### Prompt
Copy out again, unchanged, the listing below from the line that has "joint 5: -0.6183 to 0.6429" through the line that has "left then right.".
BEGIN
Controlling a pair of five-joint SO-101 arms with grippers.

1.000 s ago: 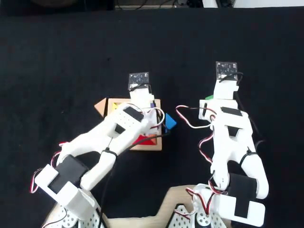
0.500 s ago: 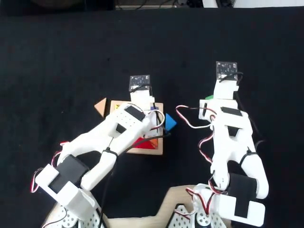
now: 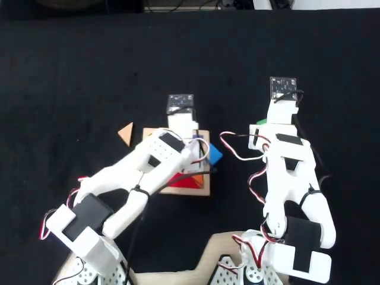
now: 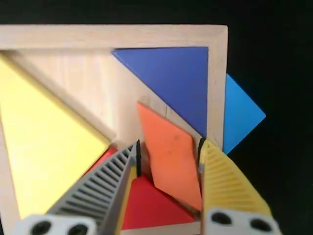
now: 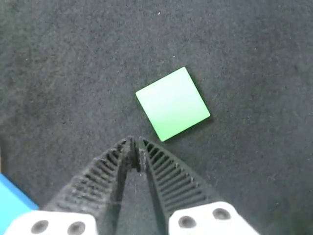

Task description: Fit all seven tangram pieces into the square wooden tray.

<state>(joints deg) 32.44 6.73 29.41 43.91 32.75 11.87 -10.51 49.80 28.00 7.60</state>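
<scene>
Left gripper point(image 4: 168, 164) clamps the orange parallelogram point(image 4: 168, 139), askew beside the dark blue triangle point(image 4: 171, 73) filling the square wooden tray's point(image 4: 122, 35) corner; right gripper point(image 5: 135, 147) closed, empty.

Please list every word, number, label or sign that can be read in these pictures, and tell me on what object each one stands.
No text can be read in any view.
The square wooden tray, the orange parallelogram and the green square bear no print.
The dark circuit boards on the two arms show pale marks, too small to read.
</scene>
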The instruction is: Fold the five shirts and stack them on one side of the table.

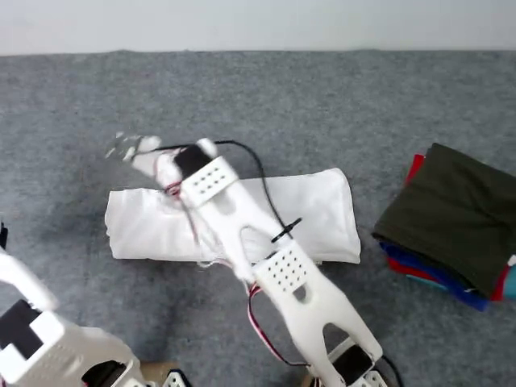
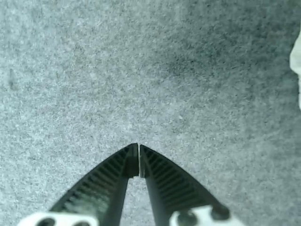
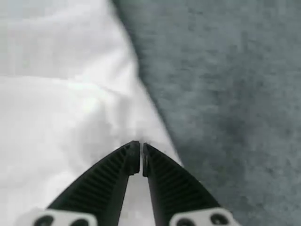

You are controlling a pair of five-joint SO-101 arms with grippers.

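Looking down, we see the white shirt [image 1: 322, 214] folded into a long band at mid-table [image 1: 322, 105], with the right arm [image 1: 310, 294] stretched across it. The stack [image 1: 451, 218] of folded shirts, dark olive on top, sits well apart at the high view's right side. We find the right gripper [image 3: 141, 157] clenched on nothing over the shirt's edge, and the left gripper [image 2: 139, 160] clenched and empty above bare table, near a bit of white cloth.
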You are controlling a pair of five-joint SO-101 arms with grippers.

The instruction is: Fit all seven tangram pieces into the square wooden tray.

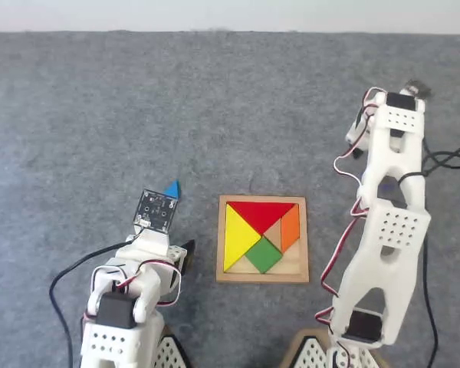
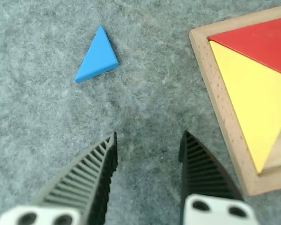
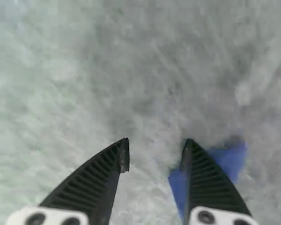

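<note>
The left pincer (image 2: 147, 145) hangs wide and empty low over the table (image 1: 100, 115), its black fingers (image 2: 100, 173) ribbed on the inner faces and tapering to points. Ahead of them lies a light blue triangle (image 2: 97, 57), flat and sharp-cornered, off the tray's left side and clear of it. The tray (image 2: 220, 93), pale wood with a raised rim, sits by the middle of the table's near edge. The right pincer (image 3: 154, 150), out toward the far right corner, is likewise wide with nothing between its jaws. A dark blue piece (image 3: 232, 159) lies just beside one of its fingers, partly hidden by it, and the piece's shape cannot be made out. Grey felt (image 2: 47, 122), matted and fuzzy, covers the table.

Four pieces appear seated: a red triangle (image 2: 257, 42) along the tray's far side, a yellow triangle (image 2: 253, 103) along its left side, a green square (image 1: 265, 253) at the middle and an orange piece (image 1: 290, 227) by the right side. All are smooth, painted and flush with one another. Bare wood shows in gaps beside the orange piece and along the near side, so the job looks a little over half done. By that count three pieces are left, the two blue ones among them
</note>
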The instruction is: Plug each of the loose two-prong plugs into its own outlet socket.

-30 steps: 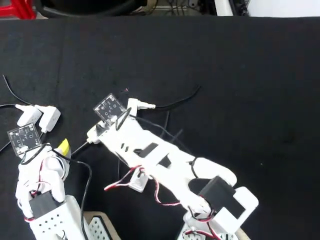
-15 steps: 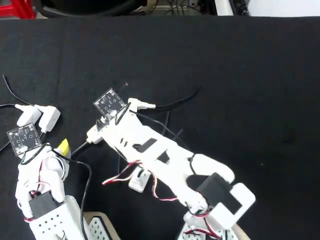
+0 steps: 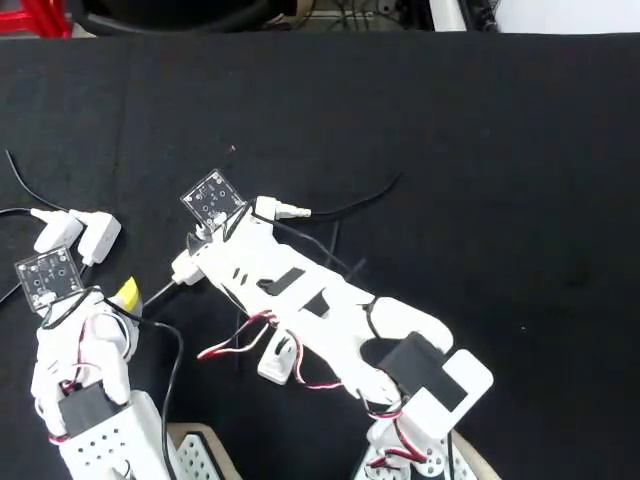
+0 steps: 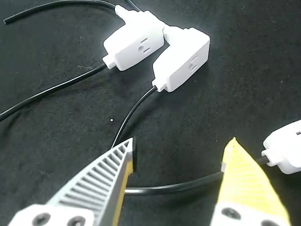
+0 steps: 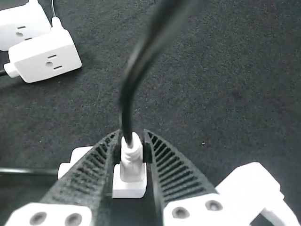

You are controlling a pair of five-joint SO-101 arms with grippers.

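Black cloth table (image 3: 500, 150): bears every item listed. Right gripper (image 5: 130, 135): both ribbed fingers are clamped on a white held plug (image 5: 127, 184). The plug's collar sits between the fingertips and its body lies deeper in. Its black cable (image 5: 141, 61) rises out of the grip. Position is left of the table's centre, to the right of the sockets and apart from them; contact with the cloth cannot be told. Left gripper (image 4: 181, 141): fingers are apart, one grey, one yellow, with nothing between the pads. It is at the near left, on the near side of the sockets. Left outlet socket (image 3: 56, 232) and right outlet socket (image 3: 101, 237): white, lying flat at the far left, slots unoccupied. They touch at their far ends and spread apart toward the near side. Second plug (image 3: 185, 267): white, lying loose just beside the right gripper. Its lead (image 4: 174, 187) runs along the cloth across the left gripper's gap. Third plug (image 3: 279, 210): white, lying loose just beyond the right arm, its wire trailing right.
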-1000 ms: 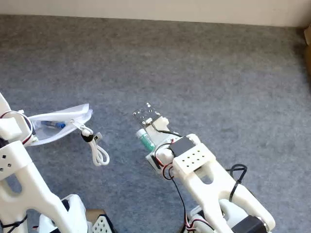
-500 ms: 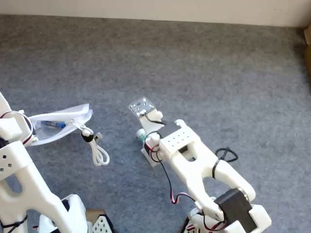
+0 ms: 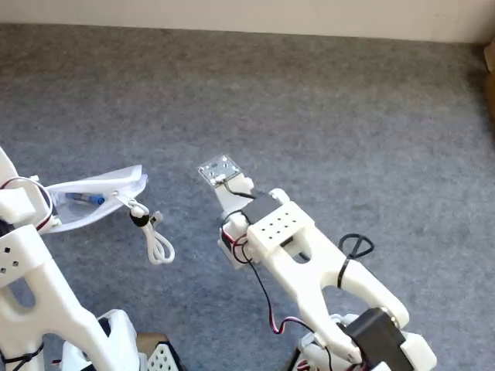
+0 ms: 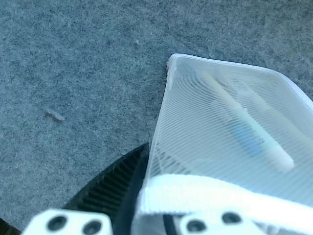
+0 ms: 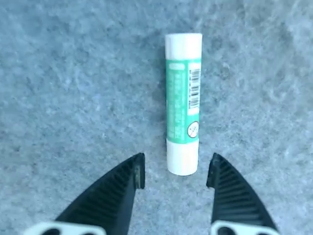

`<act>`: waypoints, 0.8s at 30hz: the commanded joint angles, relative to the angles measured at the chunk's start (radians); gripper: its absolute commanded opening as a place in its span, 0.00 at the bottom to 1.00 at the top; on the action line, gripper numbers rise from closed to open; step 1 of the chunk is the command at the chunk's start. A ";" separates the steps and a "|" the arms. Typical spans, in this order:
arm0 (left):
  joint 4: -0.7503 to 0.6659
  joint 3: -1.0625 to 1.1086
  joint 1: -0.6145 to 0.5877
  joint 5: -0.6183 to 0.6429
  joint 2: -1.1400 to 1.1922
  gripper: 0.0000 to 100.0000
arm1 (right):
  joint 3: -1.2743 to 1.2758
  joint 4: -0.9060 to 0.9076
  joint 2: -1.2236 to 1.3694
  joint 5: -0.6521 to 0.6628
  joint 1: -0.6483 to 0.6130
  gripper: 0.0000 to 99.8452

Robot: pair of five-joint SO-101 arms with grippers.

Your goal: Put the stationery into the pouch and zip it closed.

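Observation:
The clear striped pouch (image 3: 97,195) hangs at the far left with its mouth toward the middle, and a blue-tipped pen (image 3: 83,199) lies inside it. My left gripper (image 4: 146,196) is shut on one end of the pouch (image 4: 220,127), where the pen (image 4: 247,134) shows through the wall. A green and white glue stick (image 5: 183,103) lies flat on the grey carpet. My right gripper (image 5: 177,164) hovers open over its near end, one finger on each side. In the high view the right arm (image 3: 282,232) covers the stick.
A white cord loop (image 3: 157,243) with a black bead trails from the pouch's zip onto the carpet. Grey carpet (image 3: 348,116) stretches open behind and to the right. A pale wall runs along the far edge.
My right arm swung left and forward over the glue stick, which now lies hidden under it in the high view. The left arm and pouch stayed put.

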 commanded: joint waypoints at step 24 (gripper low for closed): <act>-0.023 0.024 0.013 0.006 0.001 0.01 | -0.054 -0.213 0.143 0.081 -0.005 0.19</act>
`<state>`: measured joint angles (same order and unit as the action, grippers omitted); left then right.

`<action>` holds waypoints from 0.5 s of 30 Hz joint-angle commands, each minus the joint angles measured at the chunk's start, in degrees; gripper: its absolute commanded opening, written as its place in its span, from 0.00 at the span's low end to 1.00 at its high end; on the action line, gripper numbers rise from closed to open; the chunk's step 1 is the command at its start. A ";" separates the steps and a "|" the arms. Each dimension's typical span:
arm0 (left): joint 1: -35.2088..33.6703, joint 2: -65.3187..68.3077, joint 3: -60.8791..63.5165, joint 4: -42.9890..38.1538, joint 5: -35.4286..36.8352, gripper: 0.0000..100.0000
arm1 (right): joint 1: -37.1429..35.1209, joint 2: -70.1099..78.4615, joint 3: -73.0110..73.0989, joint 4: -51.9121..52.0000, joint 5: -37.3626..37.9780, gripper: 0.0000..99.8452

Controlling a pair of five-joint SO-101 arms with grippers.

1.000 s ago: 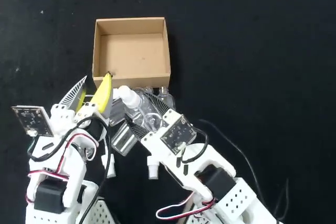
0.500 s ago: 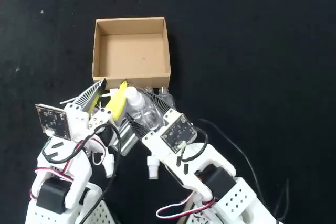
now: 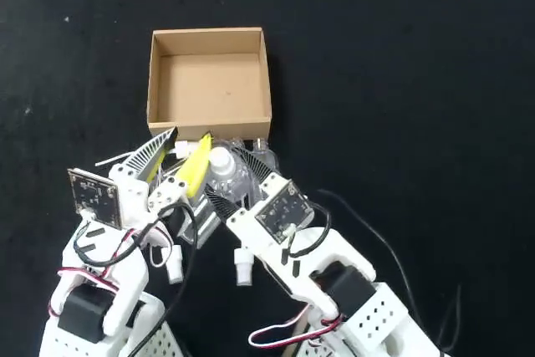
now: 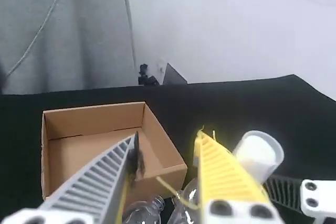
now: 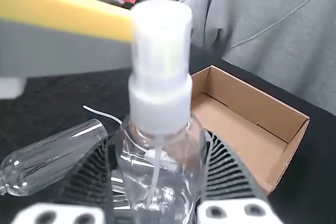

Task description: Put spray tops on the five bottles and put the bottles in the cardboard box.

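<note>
Bottle with a white spray top on its neck is held upright, clamped between the jaws of the right gripper, just in front of the cardboard box. The left gripper is seen with jaws apart, its yellow finger just beside the spray top. Another bottle is laid flat nearby, and a loose spray top is lying between the arms.

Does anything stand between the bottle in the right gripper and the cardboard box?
Partly. The left gripper, open, sits beside the spray top on the bottle, and loose bottles lie before the near wall of the cardboard box. The box is empty.
</note>
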<state>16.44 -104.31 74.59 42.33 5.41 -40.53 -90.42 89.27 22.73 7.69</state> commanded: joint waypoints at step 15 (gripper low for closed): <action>2.95 0.09 -0.48 0.79 -5.45 0.17 | 0.97 -1.27 -3.12 -1.49 -0.09 0.05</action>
<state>16.79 -104.31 74.59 42.33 2.59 -40.53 -90.42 89.27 22.73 7.69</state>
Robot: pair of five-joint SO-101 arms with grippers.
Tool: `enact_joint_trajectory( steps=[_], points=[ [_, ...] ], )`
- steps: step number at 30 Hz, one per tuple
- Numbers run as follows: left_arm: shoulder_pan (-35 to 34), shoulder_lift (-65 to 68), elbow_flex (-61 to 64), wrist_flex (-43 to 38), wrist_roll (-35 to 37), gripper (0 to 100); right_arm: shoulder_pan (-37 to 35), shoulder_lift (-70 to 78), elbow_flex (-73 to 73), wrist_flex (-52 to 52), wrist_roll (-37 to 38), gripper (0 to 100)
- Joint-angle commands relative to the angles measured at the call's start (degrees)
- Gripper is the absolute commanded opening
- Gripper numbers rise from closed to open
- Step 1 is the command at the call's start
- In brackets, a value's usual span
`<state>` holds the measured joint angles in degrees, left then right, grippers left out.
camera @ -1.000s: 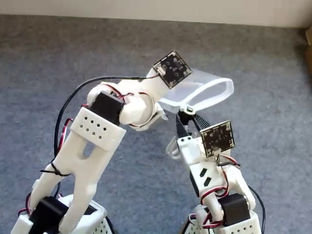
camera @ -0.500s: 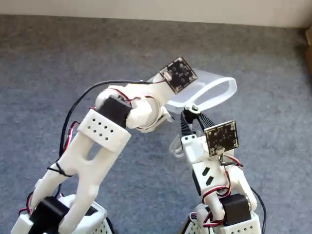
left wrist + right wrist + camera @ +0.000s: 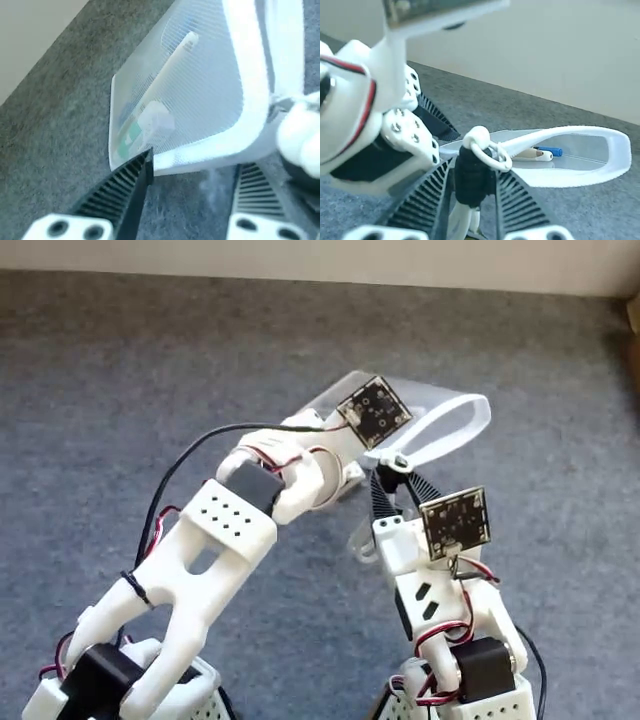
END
### Expected output
  joint 5: -0.6183 to 0.6429
  joint 2: -1.1400 to 1.1922
  gripper: 0.0000 to 100.0000
arm1 (right):
  joint 3: -1.2743 to 1.2758
  joint 4: -0.9060 to 0.9076
  joint 2: -1.2236 to 1.3694
  joint 5: -0.6521 to 0.6628
  joint 1: -0.6483 to 0.6130
  gripper: 0.0000 to 99.8452

Robot: pair of five-joint SO-101 arms with grippers.

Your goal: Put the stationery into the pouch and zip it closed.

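Observation:
The clear striped pouch (image 3: 97,195) hangs at the far left with its mouth toward the middle, and a blue-tipped pen (image 3: 83,199) lies inside it. My left gripper (image 4: 146,196) is shut on one end of the pouch (image 4: 220,127), where the pen (image 4: 247,134) shows through the wall. A green and white glue stick (image 5: 183,103) lies flat on the grey carpet. My right gripper (image 5: 177,164) hovers open over its near end, one finger on each side. In the high view the right arm (image 3: 282,232) covers the stick.
A white cord loop (image 3: 157,243) with a black bead trails from the pouch's zip onto the carpet. Grey carpet (image 3: 348,116) stretches open behind and to the right. A pale wall runs along the far edge.
My right arm swung left and forward over the glue stick, which now lies hidden under it in the high view. The left arm and pouch stayed put.
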
 commanded: joint waypoints at step 24 (gripper low for closed): <act>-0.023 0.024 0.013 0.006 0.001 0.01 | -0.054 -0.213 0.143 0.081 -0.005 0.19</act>
`<state>`: measured joint angles (same order and unit as the action, grippers omitted); left then right.

This exercise is now finished.